“I’ve had to buy all new clothes” exclaimed a great friend of mine who came to dinner the other night wearing fabulous faux leather slacks but having shed the 35 extra pounds she had been carrying on her for years.
Wow, I thought.
“I’m not even hungry,” (double wow) she told me, ordering the tiniest two appetizers on the menu and only finishing one of them.
“I’m on OZEMPIC,”
she freely admitted and has spent the last three months dropping weight completely effortlessly.
“It’s a miracle drug,” she told me.
So why should she or anyone like her spend her entire life suffering to lose weight when medical science can provide a cure? Because a lot of people think that they are weak if they cannot do it themselves, it seems, including one of the most well known personalities and successful entrepreneurs in the world..
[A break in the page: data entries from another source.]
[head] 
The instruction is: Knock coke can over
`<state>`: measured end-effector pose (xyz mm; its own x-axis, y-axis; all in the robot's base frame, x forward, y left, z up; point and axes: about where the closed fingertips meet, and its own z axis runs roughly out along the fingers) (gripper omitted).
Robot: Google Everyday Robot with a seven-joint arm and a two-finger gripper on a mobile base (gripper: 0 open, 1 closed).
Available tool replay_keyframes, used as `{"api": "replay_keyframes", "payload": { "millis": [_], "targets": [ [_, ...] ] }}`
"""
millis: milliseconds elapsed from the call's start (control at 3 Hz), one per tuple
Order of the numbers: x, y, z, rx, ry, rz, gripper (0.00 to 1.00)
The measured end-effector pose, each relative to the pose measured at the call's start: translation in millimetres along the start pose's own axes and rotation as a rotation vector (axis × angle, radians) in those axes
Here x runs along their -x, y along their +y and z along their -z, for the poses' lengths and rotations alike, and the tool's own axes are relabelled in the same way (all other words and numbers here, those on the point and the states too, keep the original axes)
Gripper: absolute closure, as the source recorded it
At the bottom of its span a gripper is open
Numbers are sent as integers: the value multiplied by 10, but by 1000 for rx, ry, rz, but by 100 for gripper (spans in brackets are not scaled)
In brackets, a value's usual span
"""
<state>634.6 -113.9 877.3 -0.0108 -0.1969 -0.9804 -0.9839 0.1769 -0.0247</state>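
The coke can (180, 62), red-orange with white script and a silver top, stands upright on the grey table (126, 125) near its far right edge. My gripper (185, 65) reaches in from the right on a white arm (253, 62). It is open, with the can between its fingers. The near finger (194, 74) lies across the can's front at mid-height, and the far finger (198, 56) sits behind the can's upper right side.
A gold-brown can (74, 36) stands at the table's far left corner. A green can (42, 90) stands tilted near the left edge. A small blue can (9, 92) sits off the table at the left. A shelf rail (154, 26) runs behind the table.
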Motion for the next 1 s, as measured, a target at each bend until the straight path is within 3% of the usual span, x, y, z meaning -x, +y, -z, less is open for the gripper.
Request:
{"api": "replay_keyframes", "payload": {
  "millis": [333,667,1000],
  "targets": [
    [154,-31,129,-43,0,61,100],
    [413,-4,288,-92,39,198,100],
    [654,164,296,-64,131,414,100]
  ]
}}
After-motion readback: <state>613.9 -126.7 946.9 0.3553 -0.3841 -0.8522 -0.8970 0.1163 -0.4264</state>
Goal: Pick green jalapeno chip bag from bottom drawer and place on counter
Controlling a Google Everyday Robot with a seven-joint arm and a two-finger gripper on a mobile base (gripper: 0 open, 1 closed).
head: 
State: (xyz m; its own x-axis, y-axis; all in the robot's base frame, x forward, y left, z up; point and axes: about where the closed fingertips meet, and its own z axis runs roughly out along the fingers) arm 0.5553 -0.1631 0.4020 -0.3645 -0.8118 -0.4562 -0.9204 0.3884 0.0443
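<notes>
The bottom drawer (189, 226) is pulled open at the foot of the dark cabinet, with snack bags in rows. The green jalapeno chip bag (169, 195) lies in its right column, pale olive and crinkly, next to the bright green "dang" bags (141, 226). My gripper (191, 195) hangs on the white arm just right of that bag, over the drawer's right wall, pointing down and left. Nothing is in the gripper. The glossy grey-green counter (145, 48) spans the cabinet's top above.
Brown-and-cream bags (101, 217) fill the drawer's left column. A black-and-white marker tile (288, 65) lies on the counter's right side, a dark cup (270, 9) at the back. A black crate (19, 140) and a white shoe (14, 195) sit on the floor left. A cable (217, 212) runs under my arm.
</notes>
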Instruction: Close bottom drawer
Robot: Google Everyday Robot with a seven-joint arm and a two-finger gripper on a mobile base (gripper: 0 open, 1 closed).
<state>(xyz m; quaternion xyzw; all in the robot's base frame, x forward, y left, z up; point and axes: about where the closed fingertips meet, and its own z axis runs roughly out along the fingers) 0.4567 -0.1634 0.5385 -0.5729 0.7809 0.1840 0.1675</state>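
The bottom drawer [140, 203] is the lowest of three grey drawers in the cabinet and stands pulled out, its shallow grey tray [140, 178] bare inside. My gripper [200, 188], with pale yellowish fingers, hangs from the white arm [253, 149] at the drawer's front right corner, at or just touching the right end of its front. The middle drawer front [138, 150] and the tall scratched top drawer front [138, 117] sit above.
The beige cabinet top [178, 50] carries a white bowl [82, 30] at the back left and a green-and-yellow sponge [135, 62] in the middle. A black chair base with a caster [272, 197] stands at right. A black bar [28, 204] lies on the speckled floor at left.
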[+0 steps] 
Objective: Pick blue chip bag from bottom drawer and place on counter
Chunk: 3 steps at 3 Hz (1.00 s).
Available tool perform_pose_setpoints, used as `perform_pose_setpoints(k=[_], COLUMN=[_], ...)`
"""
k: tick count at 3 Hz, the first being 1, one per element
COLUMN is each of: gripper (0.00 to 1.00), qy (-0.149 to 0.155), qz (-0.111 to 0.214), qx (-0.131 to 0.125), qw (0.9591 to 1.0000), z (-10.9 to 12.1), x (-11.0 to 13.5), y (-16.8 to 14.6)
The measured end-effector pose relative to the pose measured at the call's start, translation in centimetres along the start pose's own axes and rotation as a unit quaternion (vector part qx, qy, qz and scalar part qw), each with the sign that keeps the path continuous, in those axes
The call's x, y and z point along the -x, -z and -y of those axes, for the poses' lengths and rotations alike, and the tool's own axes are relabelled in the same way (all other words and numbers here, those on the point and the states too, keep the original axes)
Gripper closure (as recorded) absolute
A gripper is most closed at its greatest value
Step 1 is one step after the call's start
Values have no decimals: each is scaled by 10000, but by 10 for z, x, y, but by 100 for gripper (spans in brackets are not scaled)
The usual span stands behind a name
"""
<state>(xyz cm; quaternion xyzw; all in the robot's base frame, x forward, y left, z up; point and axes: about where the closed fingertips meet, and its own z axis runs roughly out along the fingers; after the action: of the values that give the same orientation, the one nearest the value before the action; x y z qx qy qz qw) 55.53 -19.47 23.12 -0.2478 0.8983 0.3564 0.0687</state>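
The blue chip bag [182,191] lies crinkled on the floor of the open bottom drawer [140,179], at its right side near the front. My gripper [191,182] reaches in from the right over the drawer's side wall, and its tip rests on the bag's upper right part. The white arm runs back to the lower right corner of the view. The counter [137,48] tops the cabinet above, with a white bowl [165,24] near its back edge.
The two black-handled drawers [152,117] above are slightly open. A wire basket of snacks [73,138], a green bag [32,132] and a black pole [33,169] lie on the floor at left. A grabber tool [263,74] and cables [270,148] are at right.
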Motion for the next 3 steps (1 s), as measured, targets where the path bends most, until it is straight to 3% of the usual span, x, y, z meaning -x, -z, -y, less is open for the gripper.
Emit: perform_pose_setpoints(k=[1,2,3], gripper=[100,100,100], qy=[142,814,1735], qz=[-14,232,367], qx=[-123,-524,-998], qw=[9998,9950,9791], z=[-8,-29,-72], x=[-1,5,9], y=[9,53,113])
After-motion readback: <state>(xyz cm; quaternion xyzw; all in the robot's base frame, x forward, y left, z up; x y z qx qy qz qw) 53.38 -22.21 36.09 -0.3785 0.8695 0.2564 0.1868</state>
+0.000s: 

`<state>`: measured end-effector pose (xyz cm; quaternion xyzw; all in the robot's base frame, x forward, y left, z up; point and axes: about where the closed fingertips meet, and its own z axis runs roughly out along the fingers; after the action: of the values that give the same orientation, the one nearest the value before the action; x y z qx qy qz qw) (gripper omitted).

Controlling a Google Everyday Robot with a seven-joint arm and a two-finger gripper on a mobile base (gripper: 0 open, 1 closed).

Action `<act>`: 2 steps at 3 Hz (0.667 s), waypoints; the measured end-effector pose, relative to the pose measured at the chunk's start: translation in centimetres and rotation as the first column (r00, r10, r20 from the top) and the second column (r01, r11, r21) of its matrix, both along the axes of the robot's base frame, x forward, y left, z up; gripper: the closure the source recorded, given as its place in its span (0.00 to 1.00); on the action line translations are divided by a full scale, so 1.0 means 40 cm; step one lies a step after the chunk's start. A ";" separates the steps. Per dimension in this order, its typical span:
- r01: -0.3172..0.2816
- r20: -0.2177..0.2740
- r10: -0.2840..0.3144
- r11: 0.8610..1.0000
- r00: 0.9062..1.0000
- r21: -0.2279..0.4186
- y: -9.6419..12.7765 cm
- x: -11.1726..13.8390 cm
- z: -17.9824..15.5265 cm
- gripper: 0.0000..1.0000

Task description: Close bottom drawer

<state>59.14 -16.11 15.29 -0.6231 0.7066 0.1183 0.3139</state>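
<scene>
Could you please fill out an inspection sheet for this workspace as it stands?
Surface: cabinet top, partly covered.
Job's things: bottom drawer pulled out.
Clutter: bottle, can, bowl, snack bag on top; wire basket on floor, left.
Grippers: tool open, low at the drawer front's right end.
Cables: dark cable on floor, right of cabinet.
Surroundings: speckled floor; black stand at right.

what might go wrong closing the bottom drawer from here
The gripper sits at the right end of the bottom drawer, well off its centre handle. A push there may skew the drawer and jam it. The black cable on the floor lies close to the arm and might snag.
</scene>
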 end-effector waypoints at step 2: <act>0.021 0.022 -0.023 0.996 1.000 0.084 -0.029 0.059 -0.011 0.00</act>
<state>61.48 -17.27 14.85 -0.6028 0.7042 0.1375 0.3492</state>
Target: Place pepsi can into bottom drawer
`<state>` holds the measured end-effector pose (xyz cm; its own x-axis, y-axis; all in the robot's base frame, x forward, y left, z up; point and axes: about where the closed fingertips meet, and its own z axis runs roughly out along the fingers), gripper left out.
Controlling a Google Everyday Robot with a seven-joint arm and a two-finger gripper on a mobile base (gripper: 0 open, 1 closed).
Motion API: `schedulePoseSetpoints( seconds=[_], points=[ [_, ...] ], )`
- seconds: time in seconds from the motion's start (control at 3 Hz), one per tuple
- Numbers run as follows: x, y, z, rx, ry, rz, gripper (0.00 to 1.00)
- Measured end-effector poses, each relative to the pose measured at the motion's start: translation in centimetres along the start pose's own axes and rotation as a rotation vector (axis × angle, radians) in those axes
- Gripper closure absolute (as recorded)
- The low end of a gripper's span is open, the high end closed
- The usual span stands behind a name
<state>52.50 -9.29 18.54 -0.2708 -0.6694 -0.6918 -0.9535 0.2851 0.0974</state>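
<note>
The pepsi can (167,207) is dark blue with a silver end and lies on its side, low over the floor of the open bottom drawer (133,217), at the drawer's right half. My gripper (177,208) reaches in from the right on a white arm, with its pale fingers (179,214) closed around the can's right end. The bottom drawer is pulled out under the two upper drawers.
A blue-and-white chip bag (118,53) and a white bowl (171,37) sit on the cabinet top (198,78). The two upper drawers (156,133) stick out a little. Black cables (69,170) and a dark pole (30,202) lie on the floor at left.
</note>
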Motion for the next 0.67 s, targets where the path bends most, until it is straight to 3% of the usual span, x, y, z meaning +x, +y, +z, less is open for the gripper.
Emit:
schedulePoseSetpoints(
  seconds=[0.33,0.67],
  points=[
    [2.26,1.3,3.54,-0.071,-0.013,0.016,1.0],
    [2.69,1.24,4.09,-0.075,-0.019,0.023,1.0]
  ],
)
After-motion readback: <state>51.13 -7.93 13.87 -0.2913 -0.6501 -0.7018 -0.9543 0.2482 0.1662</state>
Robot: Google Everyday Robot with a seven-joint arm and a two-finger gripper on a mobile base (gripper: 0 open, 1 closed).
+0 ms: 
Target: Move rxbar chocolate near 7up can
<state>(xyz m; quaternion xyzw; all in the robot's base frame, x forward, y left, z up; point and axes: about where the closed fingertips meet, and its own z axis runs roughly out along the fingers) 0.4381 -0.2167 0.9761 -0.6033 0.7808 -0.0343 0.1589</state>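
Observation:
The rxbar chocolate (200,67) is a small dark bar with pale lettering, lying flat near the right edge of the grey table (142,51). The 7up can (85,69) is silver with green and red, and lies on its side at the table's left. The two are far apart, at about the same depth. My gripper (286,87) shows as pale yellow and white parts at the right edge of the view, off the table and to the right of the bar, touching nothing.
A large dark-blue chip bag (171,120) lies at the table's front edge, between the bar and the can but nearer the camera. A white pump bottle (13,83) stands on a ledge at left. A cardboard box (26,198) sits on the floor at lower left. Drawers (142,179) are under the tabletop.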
Oprah – the woman who, like Cher and Madonna, is so famous that no surname is unnecessary looked like a movie star at a recent movie premier poured into a fabulous purple gown with nary a bulge showing. Questions were asked and she has admitted that she too has sought the help of (unnamed) pharmaceuticals in her historic battle with obesity.
“The fact that there’s a medically approved prescription for managing weight and staying healthier, in my lifetime,” Oprah told PEOPLE MAGAZINE, “ feels like relief, like redemption, like a gift, and not something to hide behind and once again be ridiculed for.
In that interview Oprah said that her ‘weight fluctuations ‘occupied five decades of space in my brain, yo-yoing and feeling like ‘why can’t I just conquer this thing, believing willpower was my failing,”’ says Winfrey.
No one would associate failure with Oprah or doubt her ability to achieve. She is a huge American success story. So, if she could not keep her weight down with all the resources available to her (money, personal trainers and chefs) how could any of us? By perhaps admitting that being overweight may not be all our fault.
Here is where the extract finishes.